В песнях его, нежных и волнующих душу, была и радость, наполнявшая его грудь, и тихая грусть. Он пел, пел без конца, легко, свободно, — и слова, неведомые ему до той минуты, лились, как родник, неповторимый в своем течении…
Какой дорогой он ехал? Как прошел его путь? Разве он знал это? Перед ним показались купола белых юрт… Он замолчал и повернулся к Ерболу.
Тот смотрел на него с улыбкой: разве для него было тайной то, что звенело в каждом звуке этих напевов? Абай придержал коня и обнял его.
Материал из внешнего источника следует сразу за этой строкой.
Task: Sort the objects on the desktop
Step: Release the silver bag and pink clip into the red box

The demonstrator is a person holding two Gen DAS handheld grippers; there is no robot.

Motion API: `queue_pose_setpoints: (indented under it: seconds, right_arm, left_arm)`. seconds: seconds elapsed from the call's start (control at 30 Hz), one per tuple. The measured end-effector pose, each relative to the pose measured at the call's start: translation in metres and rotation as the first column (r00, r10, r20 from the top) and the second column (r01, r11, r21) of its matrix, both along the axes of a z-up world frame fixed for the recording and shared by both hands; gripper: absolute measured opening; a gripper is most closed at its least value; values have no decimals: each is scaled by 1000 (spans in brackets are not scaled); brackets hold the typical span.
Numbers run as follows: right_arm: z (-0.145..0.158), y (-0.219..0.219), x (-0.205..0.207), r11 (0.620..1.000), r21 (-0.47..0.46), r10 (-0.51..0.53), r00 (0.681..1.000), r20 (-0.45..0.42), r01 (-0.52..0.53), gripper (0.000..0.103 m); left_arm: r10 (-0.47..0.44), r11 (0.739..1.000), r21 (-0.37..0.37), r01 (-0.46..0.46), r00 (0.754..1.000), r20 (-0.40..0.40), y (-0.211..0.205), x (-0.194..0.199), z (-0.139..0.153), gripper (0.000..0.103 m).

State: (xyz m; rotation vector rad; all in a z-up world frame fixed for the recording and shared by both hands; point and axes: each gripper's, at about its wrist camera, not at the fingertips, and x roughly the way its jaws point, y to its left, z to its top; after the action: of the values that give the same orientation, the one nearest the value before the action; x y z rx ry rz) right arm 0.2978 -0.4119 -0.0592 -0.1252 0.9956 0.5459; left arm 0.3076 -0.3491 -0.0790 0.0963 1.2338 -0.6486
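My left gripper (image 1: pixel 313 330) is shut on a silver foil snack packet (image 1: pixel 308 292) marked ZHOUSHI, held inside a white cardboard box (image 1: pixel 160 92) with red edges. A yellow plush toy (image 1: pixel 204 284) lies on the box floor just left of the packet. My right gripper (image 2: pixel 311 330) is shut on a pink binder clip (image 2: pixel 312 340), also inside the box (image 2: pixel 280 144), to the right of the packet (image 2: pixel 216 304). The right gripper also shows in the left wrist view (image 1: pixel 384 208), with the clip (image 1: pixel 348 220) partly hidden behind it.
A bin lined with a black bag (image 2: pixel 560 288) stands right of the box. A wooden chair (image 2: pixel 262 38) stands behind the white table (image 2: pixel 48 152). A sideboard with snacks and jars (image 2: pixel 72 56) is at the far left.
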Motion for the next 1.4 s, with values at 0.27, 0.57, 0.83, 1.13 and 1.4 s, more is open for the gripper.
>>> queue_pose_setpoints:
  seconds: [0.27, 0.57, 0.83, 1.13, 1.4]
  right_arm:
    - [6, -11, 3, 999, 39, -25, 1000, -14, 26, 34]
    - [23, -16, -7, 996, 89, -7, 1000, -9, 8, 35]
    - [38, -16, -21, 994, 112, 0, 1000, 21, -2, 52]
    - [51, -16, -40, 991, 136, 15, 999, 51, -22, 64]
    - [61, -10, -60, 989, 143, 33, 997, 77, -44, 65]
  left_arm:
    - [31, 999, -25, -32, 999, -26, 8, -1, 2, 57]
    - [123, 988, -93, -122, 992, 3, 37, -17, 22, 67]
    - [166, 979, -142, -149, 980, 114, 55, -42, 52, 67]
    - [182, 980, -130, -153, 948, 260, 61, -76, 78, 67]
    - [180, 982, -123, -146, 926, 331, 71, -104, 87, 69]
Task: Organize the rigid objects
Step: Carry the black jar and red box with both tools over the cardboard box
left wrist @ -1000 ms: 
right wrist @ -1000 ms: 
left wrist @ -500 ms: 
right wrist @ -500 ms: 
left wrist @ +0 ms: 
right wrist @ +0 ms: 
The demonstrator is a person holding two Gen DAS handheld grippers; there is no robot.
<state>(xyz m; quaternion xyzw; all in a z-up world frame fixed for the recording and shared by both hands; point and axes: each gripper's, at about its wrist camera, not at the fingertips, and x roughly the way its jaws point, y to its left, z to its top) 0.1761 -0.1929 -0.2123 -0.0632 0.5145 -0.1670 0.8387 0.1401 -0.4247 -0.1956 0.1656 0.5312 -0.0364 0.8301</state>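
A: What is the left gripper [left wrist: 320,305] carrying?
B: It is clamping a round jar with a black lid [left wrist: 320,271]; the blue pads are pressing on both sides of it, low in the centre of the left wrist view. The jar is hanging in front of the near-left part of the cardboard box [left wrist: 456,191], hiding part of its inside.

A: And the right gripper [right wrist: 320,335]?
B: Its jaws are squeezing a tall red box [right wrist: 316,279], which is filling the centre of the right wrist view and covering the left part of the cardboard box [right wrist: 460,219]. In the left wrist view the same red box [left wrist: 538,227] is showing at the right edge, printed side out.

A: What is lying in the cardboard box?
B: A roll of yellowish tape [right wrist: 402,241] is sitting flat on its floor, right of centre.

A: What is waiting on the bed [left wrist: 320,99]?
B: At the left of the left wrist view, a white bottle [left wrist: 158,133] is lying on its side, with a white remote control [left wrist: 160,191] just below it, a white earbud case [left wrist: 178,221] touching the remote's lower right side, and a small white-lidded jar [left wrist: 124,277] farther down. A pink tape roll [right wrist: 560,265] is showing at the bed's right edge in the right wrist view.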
— Не осуждай меня, Ербол… Давно я слышал о счастье, о радости, но до этой ночи я не знал, что значат эти слова. Я не наведал их, не пережил… Да что говорить тебе? Ты сам все видишь и понимаешь? Разве в этих песнях я не открыл всех тайников моего сердца?
Увидеть Тогжан ему больше не удалось. Дошли ли до Адильбека какие-нибудь слухи, или сам он стал что-то подозревать, но, вернувшись в аул и узнав о появлении Абая на вечерних играх, он разбушевался:
— Чего он к нам приезжал? Что ему надо? Был бы я здесь, он бы живым не ушел!
Абай помрачнел. На луну набежали тучи. Раздражать людей, и без того враждовавших с отцом, было опасно. Тем временем аулы откочевали с этого жайляу и расположились далеко Друг от друга.
Подавленный тяжелыми мыслями, Абай чувствовал себя одиноким и несчастным; кругом стало так темно, точно кто-то задул светильник в его руках. Абай заметно похудел, как будто его мучил непонятный недуг.